Acting Deputy Attorney General Emil Bove in a Friday meeting with all of the department's career public integrity prosecutors told them they had an hour to decide among themselves who would file the motion, the sources said.
A Justice Department spokesperson did not immediately respond to a request for comment.
Reuters could not immediately determine the name of the prosecutor, though the names of attorneys filing motions normally appear on those motions when they become public.
Six senior Justice Department officials, including Manhattan's top federal prosecutor, resigned on Thursday rather than comply with Bove's order to dismiss the case.
Earlier, The New York Times reported the Adams case remained open late Thursday because no department official had formally filed the dismissal motion in federal court.

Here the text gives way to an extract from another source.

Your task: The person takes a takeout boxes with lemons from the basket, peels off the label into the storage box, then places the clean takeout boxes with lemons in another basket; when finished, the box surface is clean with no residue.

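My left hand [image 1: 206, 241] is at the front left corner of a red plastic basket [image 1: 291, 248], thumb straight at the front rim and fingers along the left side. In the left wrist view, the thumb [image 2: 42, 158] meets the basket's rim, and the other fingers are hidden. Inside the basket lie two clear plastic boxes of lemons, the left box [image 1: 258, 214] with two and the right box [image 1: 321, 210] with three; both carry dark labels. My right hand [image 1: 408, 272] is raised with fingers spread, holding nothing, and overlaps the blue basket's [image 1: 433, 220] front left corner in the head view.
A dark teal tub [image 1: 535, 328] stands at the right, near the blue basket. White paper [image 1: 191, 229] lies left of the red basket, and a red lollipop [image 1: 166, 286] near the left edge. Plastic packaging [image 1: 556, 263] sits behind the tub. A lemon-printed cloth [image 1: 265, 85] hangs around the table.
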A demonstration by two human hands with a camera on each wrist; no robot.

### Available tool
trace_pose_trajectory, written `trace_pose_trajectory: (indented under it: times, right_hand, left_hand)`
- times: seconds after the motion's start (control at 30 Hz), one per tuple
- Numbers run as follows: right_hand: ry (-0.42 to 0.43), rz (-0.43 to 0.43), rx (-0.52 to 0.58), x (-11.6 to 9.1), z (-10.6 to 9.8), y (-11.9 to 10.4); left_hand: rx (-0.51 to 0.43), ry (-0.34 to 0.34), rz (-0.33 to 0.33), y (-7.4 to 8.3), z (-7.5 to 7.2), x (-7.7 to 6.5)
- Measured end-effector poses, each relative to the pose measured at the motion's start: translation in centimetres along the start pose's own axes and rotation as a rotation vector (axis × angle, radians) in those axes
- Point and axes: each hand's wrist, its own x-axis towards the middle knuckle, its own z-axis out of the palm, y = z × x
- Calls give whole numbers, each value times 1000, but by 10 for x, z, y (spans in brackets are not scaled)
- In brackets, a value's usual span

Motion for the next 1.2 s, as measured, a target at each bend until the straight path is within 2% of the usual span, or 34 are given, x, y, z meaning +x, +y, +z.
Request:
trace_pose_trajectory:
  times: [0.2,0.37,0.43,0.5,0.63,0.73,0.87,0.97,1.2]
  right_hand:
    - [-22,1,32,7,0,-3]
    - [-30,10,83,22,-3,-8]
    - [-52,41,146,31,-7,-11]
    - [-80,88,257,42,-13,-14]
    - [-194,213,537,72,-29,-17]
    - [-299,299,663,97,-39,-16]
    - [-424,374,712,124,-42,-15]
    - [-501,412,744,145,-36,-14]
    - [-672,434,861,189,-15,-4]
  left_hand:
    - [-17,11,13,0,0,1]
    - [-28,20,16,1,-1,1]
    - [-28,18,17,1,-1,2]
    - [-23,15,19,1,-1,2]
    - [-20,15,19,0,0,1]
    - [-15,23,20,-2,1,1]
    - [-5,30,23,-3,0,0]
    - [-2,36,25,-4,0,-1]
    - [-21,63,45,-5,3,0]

Danielle Sassoon, the top federal prosecutor in Manhattan, resigned Thursday rather than obey a DOJ order to drop corruption charges against Adams.
After Bove then asked officials in the department's Washington headquarters to take over the case, five prosecutors in the criminal division and public integrity unit also quit, the Times reported.
A seventh federal prosecutor assigned to the corruption case against Adams resigned Friday in a blistering letter that accused top leaders at the DOJ of looking for a "fool" to dismiss the criminal charges, CNN reported.
Attorney Hagan Scotten was a line prosecutor on the case and had been placed on administrative leave Thursday for refusing to sign off on its dismissal.
Scotten then explained his decisions in a letter to Bove.
"Any assistant U.S. attorney would know that our laws and traditions do not allow using the prosecutorial power to influence other citizens, much less elected officials, in this way," Scotten told Bove, President Donald Trump's former personal attorney.
The resignation of Sassoon, a Republican who was the interim U.S. attorney for the Southern District of New York, was confirmed by a spokesperson for the office.
Dropping the charges "for reasons having nothing to do with the strength of the case" went against the "duty to prosecute federal crimes without fear or favor," Sassoon wrote in a letter to Bove.
Her resignation came days after a senior Justice Department official directed New York prosecutors to drop the case against Adams.
The Associated Press contributed to this story.